By Brandon Moseley
Alabama Political Reporter
Tuesday, November 29, 2016, Alabama Attorney General Luther Strange (R) led a coalition of 18 states in filing a complaint in a lawsuit challenging new federal rules that broadly expand the definition for “critical habitats” for endangered and threatened species.
AG Strange said in a statement, “Washington bureaucrats have gone beyond common sense by seeking to expand their control to private property adjoining the habitat of an endangered species solely on the basis that these areas might one day be home to a threatened species,” said Attorney General Strange. “If this rule is unchallenged, there could be no limit to their regulatory reach, potentially setting the stage for the federal government to designate entire states or even multiple states as habitat for a particular species. Today, I joined with Arkansas and 16 others states to challenge this outrageous overreach in federal court.”
The lawsuit was filed Tuesday in U.S. District Court for the Southern District of Alabama against the US Secretary of the Interior, National Marine Fisheries Service, US Secretary of Commerce and US Fish and Wildlife Service.

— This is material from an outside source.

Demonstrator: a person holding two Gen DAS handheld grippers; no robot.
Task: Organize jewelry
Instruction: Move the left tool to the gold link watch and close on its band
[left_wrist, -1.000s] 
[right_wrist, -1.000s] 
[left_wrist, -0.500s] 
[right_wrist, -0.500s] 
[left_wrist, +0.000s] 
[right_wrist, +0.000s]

According to Strange, the new rules effectively declare that any area currently unoccupied by an endangered species, but which could potentially host an endangered species, could be classified as critical habitat subject to stringent regulations.
The multi-state lawsuit filed by Attorney General Strange charges that the rules would allow the federal government “to designate areas as occupied critical habitat, containing the physical and biological features essential to conservation, even when those areas are neither occupied nor contain those features.” According to the suit, the rules even allow the federal government to prevent farmers and property owners from activities that could in theory adversely affect habitat features that do not even exist. The States note, “This overreach goes hand in glove with the Services’ new critical habitat definitions. If allowed to stand, the Services may first declare as critical habitat areas that do not have and may never have the physical and biological features necessary to support a species and then prohibit an activity that might prevent the development of those features. For example, under the Final Rules, the Services could declare desert land as critical habitat for a fish and then prevent the construction of a highway through those desert lands, under the theory that it would prevent the future formation of a stream that might one day support the species. Or the Services could prevent a landowner from planting loblolly pine trees in a barren field if planting longleaf pine trees might one day be more beneficial to an endangered or threatened species.”
Texas Attorney General Ken Paxton (R) said, “This is nothing more than yet another end run around Congress by a president who is desperate to establish his environmental legacy by any means necessary before his time in office ends in less than 60 days. The Obama administration is hiding behind bogus rules to perpetrate land grabs, kill energy projects and block economic development.”
The states joining Alabama and Arkansas in the lawsuit include Alaska, Arizona, Colorado, Kansas, Louisiana, Michigan, Montana, Nebraska, New Mexico, Nevada, North Dakota, South Carolina, Texas, West Virginia, Wisconsin and Wyoming. All states are represented by their Attorneys General except for New Mexico, which is represented by its Department of Game and Fish.
President-elect Donald J. Trump (R) could provide some relief to landowners.
Luther Strange is the head of the Republican Attorney General’s Association.